We tried to avoid making the standard typology of a pavilion: a floor sheet and a roof sheet with glass in-between. Instead we made a sequence; an approach in steps, culminating in a panoramic experience, and we tried to make the roof less obvious.
The pavilion has a zoned plan lay-out with two rooms that can be combined to make one space if required. We embedded the space to blend harmoniously with the landscape by sinking it into the soil. When seated, the surrounding landscape is at eye level. Below grade it consists of cast concrete, like an excavated historic site of an ancient Roman villa.

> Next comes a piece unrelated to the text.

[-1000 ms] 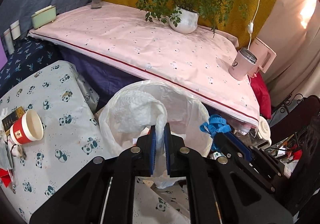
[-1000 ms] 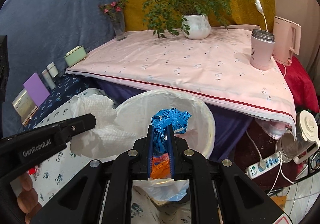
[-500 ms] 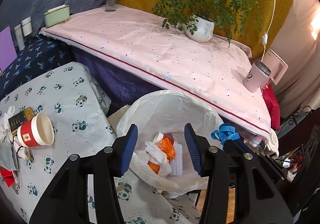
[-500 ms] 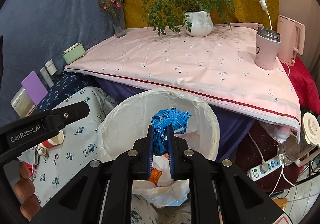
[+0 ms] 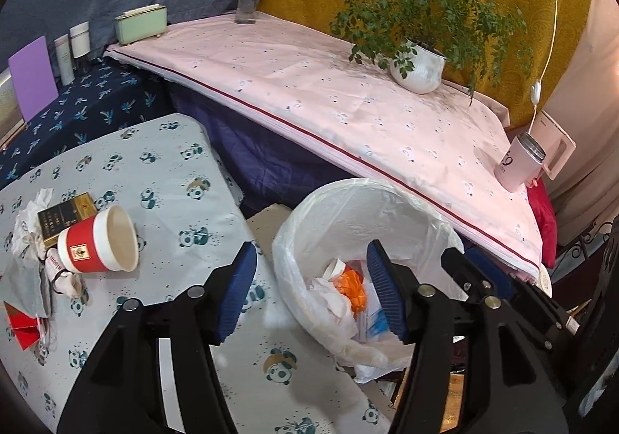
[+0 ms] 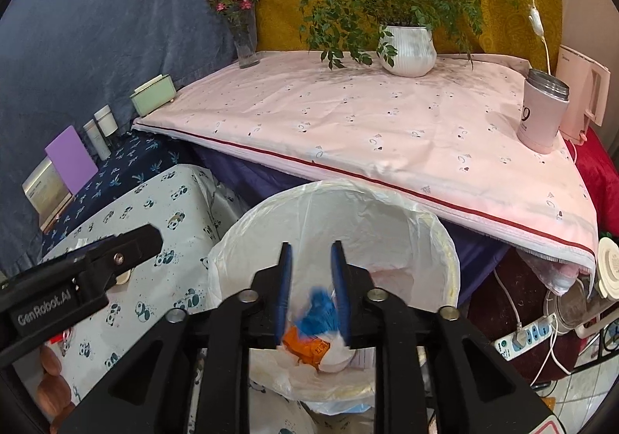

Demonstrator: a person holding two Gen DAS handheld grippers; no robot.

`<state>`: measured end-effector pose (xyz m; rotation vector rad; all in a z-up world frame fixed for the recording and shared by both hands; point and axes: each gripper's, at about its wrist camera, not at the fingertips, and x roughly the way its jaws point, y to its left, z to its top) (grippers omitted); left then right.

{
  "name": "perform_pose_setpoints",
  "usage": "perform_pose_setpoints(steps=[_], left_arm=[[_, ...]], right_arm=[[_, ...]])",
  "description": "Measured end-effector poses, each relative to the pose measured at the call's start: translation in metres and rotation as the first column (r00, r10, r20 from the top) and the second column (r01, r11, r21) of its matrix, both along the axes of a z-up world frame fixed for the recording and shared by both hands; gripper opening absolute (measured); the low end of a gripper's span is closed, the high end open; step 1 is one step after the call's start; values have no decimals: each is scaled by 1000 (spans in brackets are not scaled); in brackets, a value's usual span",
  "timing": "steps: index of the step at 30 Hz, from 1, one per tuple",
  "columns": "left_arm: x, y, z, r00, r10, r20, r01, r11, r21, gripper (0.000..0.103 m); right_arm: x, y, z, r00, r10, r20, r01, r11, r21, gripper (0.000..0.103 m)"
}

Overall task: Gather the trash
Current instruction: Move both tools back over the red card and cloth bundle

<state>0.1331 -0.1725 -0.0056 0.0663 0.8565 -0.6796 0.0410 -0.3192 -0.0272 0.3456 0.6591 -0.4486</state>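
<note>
My right tongs [image 6: 311,293] are spread over the bin [image 6: 445,240]; the blue tape [image 6: 319,310] below them is blurred, among wrappers. My left tongs [image 5: 309,294] gape wide at the bin's rim. A red cup [image 5: 96,246] lies tipped on the table [image 5: 174,171], partly hiding crumpled tissue.

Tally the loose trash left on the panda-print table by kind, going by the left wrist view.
Red paper cup, lying on its side: 1
Dark gold-edged packet: 1
Crumpled white tissue: 1
Red paper scrap: 1
Grey wrapper: 1
Total: 5, though the pile at the table edge is partly cut off, so there may be more.
</note>
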Motion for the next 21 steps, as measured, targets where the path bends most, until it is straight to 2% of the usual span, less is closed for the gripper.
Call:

All materials and details are as simple and down to earth as possible. Glass is mounted at top and bottom to avoid any vertical frames. The roof disappears in-between a green layer of vines and an abstract white ceiling of corrugated steel. The concrete floor and white corrugated ceiling, kept apart by thin steel columns, create an extended space merging inside and outside. By doing this, we give to a standard industrial corrugated product an architectural status. Rainwater is spread over the cantilever of the corrugated sheet to make a water curtain at the end of the terrace.
When approaching the pavilion, one first sees an old overgrown garden wall. It is only after descending the hidden stairs that one discovers the space and its panoramic view over the surrounding landscape. From the terrace, the garden slopes up from the sunken level to the fruit trees of a small orchard.
But what is this small and abstract mysterious gold volume in front of the garden wall?